News | February 06, 2026
Job Security after Displacement and the Role of Cash-on-Hand. New findings published in the Journal of Public Economics
A new study by Ana Figueiredo (Vrije Universiteit Amsterdam), Olivier Marie (Erasmus University Rotterdam), and Agnieszka Markiewicz (Erasmus University Rotterdam) shows that job loss has lasting effects on job security, but workers with access to cash at the time of displacement are far better protected against severe and persistent losses in employment stability.
Abstract
Segmented labor markets, where stable jobs coexist with insecure, high-turnover positions, make job security key to workers’ long-term outcomes. Using Dutch administrative data, we study the impact of displacement on job security and the role of cash-on-hand. One year after displacement, permanent employment falls by about one-fifth and remains lower five years later, amplifying wage losses: displaced workers who lose job security experience losses 21 % larger than those retaining a permanent contract. Exploiting a policy granting lump-sum transfers only to some displaced workers, we find that eligibility attenuates job security losses and, as a result, wage losses. Effects are larger among liquidity-constrained workers, consistent with binding liquidity constraints.
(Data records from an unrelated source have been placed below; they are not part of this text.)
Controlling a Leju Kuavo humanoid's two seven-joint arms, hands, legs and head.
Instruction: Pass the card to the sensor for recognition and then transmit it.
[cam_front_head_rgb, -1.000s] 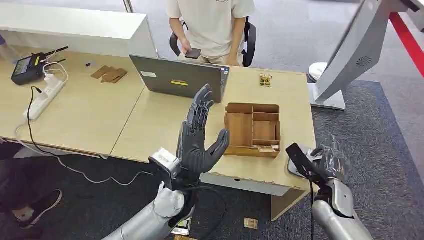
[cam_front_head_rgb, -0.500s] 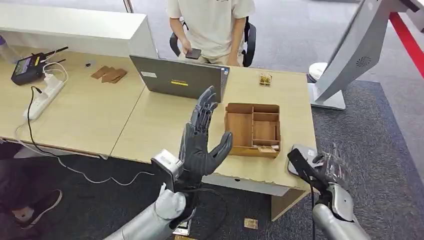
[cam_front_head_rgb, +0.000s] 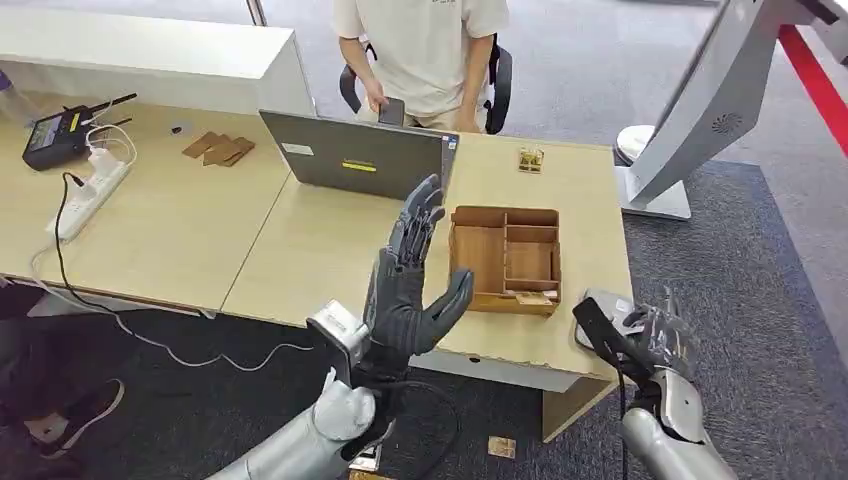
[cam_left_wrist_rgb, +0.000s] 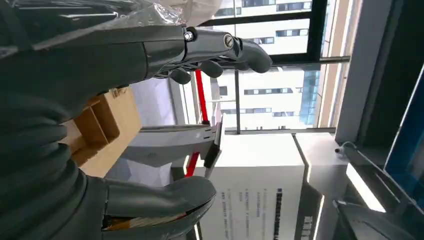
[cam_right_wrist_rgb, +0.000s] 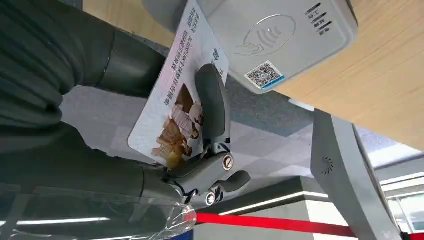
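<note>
The card (cam_right_wrist_rgb: 177, 117) sits in the right hand (cam_right_wrist_rgb: 150, 145), pinched between the thick thumb and a dark finger laid across its printed face; in the right wrist view one corner of it overlaps the edge of the white sensor (cam_right_wrist_rgb: 280, 37), which lies on the pale wooden surface (cam_front_head_rgb: 300, 240) near its corner. In the head view that same hand (cam_front_head_rgb: 655, 335) is low at about 4 o'clock, just off the surface's near right corner, with the sensor (cam_front_head_rgb: 603, 305) partly hidden behind it.

The surface is the largest thing in sight — it spans from 9 o'clock across to 3 o'clock. Beyond its far edge at 12 o'clock a person (cam_front_head_rgb: 420, 50) in a light shirt sits on a dark chair. A grey stand (cam_front_head_rgb: 700, 110) with a tilted panel rises from the carpet at 2 o'clock. An open laptop (cam_front_head_rgb: 355, 155) stands near the middle, its back to the robot. The left hand (cam_front_head_rgb: 405, 290) is raised upright in front of centre, grasping nothing, fingers straight and thumb spread wide. Just right of it lies a wooden tray (cam_front_head_rgb: 505, 260) with several compartments. A white power strip (cam_front_head_rgb: 90, 190) rests at 10 o'clock, a black device (cam_front_head_rgb: 55, 135) just beyond it. Brown card pieces (cam_front_head_rgb: 220, 148) lie at 11 o'clock — small and flat.
</note>
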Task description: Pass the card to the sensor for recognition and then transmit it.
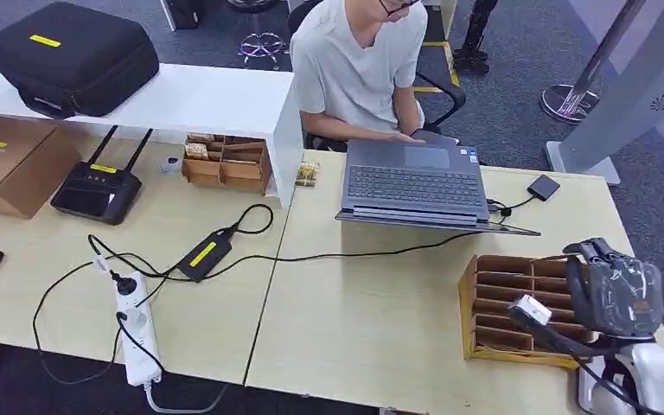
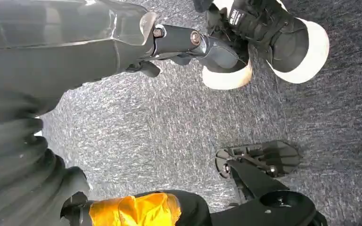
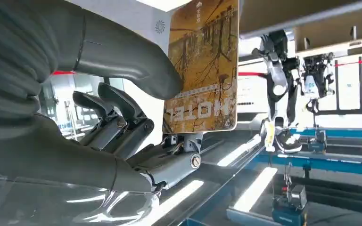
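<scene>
At the lower right of the head view, the right hand [image 1: 616, 294] hangs over the wooden slotted organiser [image 1: 519, 311] at the near edge of the pale surface [image 1: 372, 320]; in the centre of the right wrist view its thumb presses the card [image 3: 203, 66] against the darker fingers [image 3: 122, 120], so this hand is clamped on the card. The sensor cannot be identified with certainty; a small dark box [image 1: 543, 187] on a cable lies right of the laptop [image 1: 415, 183], where a person [image 1: 359, 60] sits. The left hand [image 2: 188, 44] hangs over grey carpet, fingers curled with nothing in them.

Handling, as a judgement: the card looks thin, flat, light and stiff, with a glossy face likely to slip under a loose pinch. The hold sits at one edge, leaving most of the face free, which suits presenting it flat to a reader.

Appearance: a rectangular card printed with golden-yellow trees, a pale band, and the word HOTEL, seen inverted.
</scene>
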Robot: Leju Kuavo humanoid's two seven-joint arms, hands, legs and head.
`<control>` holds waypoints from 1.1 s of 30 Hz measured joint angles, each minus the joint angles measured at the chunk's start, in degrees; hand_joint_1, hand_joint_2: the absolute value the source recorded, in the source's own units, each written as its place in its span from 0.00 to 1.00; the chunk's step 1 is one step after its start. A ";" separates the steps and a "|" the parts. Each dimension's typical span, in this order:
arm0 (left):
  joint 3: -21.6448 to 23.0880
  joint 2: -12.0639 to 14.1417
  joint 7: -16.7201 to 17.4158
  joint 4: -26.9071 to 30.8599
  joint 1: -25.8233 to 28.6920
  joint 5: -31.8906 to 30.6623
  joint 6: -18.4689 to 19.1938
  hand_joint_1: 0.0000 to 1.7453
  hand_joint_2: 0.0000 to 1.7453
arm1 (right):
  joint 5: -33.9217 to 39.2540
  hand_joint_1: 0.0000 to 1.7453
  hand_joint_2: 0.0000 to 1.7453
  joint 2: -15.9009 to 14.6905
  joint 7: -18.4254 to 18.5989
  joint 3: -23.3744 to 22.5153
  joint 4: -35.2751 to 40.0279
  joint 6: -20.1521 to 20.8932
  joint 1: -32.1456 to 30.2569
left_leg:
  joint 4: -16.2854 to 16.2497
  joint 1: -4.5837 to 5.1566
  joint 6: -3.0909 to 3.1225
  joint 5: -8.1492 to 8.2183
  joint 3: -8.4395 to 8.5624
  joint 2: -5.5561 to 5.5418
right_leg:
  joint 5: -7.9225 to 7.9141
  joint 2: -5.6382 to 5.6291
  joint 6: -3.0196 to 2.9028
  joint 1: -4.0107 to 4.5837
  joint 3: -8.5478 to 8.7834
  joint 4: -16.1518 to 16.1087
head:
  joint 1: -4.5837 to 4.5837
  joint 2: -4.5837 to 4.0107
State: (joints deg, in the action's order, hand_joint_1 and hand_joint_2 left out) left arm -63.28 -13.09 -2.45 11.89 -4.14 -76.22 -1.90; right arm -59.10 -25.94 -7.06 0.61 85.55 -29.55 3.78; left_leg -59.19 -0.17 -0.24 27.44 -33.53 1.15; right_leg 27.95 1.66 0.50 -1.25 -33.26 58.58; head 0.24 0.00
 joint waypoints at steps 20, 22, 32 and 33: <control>1.70 -0.02 0.00 0.00 -0.03 -1.70 0.65 0.00 1.00 | -4.68 1.00 1.00 4.33 1.44 1.99 -8.41 -8.76 6.58 | 0.00 0.00 -0.02 -0.03 -0.01 -0.01 | -0.01 0.01 0.00 0.00 0.01 0.02 | 0.00 0.00; 1.79 0.00 0.00 0.00 -0.03 -1.77 0.68 0.00 1.00 | -5.29 1.00 1.00 4.63 1.73 2.05 -9.40 -9.38 7.74 | 0.00 0.00 -0.05 -0.05 -0.01 -0.01 | -0.01 0.00 0.00 0.00 0.00 0.02 | 0.00 0.00; 2.60 0.00 -0.02 0.00 -0.07 -2.27 1.22 0.00 1.00 | -9.68 1.00 1.00 6.05 0.96 0.96 -12.22 -9.62 11.55 | 0.00 0.00 -0.05 -0.05 -0.01 -0.02 | -0.01 -0.02 0.00 0.00 -0.01 0.02 | 0.00 0.00; 2.75 0.00 -0.02 0.00 -0.08 -2.45 1.29 0.00 1.00 | -9.96 1.00 1.00 6.10 0.98 0.70 -12.78 -9.62 12.37 | 0.00 0.00 -0.05 -0.06 -0.01 -0.02 | -0.02 -0.02 0.00 0.00 -0.01 0.02 | 0.00 0.00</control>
State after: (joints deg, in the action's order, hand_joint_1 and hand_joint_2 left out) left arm -60.52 -13.09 -2.47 11.89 -4.22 -78.66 -0.61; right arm -69.07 -19.85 -6.08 1.31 72.77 -39.17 16.15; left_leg -59.19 -0.17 -0.29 27.38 -33.54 1.13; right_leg 27.93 1.64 0.50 -1.25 -33.27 58.61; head 0.24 0.00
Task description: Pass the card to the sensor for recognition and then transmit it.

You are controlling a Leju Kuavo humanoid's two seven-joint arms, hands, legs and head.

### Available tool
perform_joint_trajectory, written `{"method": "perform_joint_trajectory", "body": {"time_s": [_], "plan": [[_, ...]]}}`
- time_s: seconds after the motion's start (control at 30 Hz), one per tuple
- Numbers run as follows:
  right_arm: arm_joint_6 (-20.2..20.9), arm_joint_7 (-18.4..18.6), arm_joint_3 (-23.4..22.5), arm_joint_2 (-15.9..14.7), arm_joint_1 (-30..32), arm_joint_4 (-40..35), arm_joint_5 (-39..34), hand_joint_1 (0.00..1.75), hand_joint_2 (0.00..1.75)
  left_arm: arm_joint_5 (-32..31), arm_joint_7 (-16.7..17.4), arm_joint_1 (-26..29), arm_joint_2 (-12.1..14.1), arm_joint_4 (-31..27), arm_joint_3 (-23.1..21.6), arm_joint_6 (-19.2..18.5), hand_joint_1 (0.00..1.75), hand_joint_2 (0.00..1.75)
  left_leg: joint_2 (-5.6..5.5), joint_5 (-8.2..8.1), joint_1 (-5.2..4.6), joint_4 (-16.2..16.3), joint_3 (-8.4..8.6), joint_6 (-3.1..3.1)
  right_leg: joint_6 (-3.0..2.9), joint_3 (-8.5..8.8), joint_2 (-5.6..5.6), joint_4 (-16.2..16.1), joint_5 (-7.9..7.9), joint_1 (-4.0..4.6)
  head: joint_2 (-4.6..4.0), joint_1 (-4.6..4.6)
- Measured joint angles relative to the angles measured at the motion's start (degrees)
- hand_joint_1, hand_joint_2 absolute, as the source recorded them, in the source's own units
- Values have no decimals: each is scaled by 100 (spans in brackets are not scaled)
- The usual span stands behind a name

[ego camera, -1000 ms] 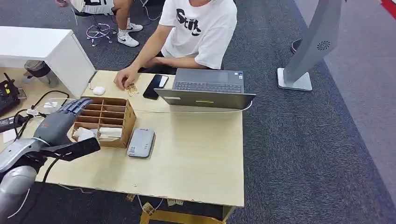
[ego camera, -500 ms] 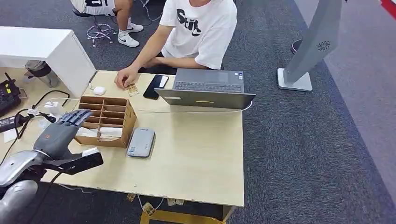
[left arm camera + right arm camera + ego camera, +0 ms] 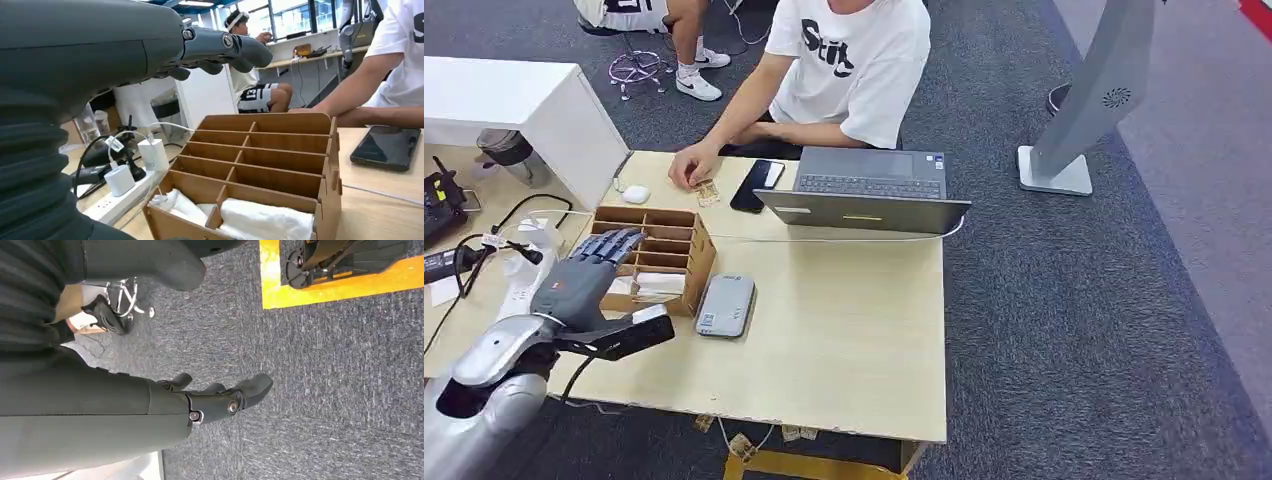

Our findings highlight job security as a key channel through which cash-on-hand reduces the long-run costs of job loss, with implications for the design of unemployment insurance.
Article citation
Ana Figueiredo, Olivier Marie, and Agnieszka Markiewicz, ‘The unequal job security scars of displacement', Journal of Public Economics, Volume 255, March 2026, doi.org/10.1016/j.jpubeco.2025.105562.